Elementary students at a library table looking at an open laptop computer.

School Programs

Parents are naturally the primary source for their children's education regarding safe internet practices. Teachers are also well situated to help students learn about cybercrime, especially if and when assigning projects that require students to work online.

  • The mission of the National Cyber Security Alliance (NCSA) provides teacher and administrator resources, including the C-SAVE program (, which volunteer training opportunities based on age group along with materials designed to help teachers provide ongoing instruction in online safety.

  • The National Integrated Cyber Education Research Center (NICERC), the academic division of the Cyber Innovation Center, is focused on growing and educating the next generation cyber-literate workforce through K-12 education.
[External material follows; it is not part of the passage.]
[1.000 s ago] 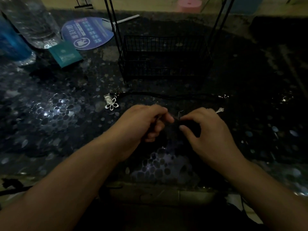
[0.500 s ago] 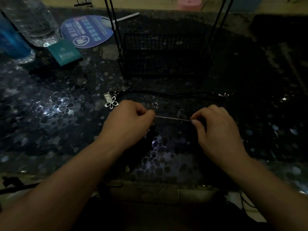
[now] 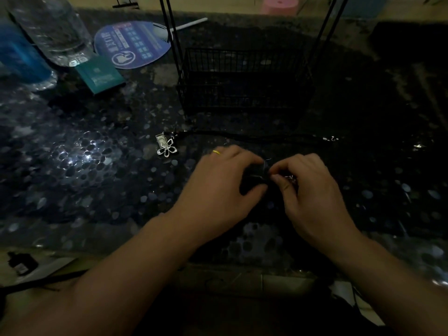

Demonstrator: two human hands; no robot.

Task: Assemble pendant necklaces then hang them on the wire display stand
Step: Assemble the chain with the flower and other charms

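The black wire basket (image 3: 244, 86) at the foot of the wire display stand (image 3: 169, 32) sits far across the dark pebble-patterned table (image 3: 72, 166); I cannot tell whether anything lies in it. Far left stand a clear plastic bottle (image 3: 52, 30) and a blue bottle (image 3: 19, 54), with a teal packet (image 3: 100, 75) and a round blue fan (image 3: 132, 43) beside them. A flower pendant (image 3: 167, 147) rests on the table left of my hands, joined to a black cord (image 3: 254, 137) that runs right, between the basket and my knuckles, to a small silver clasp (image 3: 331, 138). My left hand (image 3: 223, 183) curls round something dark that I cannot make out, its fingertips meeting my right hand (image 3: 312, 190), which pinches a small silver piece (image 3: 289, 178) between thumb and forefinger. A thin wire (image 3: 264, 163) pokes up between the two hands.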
The United States Department of Homeland Security Cyber Education Training Assistance Program (CETAP) supports NICERC through a grant to develop and distribute cyber, STEM, and computer science curricula to educators across the country. ( NICERC provides a curriculum that includes Cyber Literacy 1, Cyber Literacy 2, Cyber Science and Cyber Society. The curriculum is free for K-12 teachers in the United States.

  • The National Security Agency (NSA) offers a variety of ad hoc resources for classrooms as well. Teachers can speak with the NSA to:

    • Request speakers to come to their classrooms.

    • Start cybersecurity extracurricular programs at their schools.

Extracurricular and Summer Programs
  • GenCyber is a five-day summer camp for learning about cybersecurity in a classroom environment. It is free and available in almost every state.
  • Many colleges/universities and local governments have summer programs for students of all ages. Check resources near you.

  • CyberPatriot ( is the National Youth Cyber Education Program run by the Air Force Association.  At the center of CyberPatriot is the National Youth Cyber Defense Competition, which is designed to interest K-12 students in pursuing careers in cybersecurity. CyberPatriot has three programs based on age:

    • A national competition for middle and high school teams that challenges them to identify vulnerabilities to a fictional system and to address them, improving the fictional company’s security posture.

    • AFA CyberCamp Program with both standard and advanced programs designed to encourage students to pursue STEM-related activities outside of the school year. There is no age requirement, however it is recommended due to the level of curriculum that students be in 7th-12th grade.

    • The CyberPatriot Elementary School Cyber Education Initiative is a set of three fun, interactive learning modules aimed at increasing awareness of online safety and cybersecurity principles.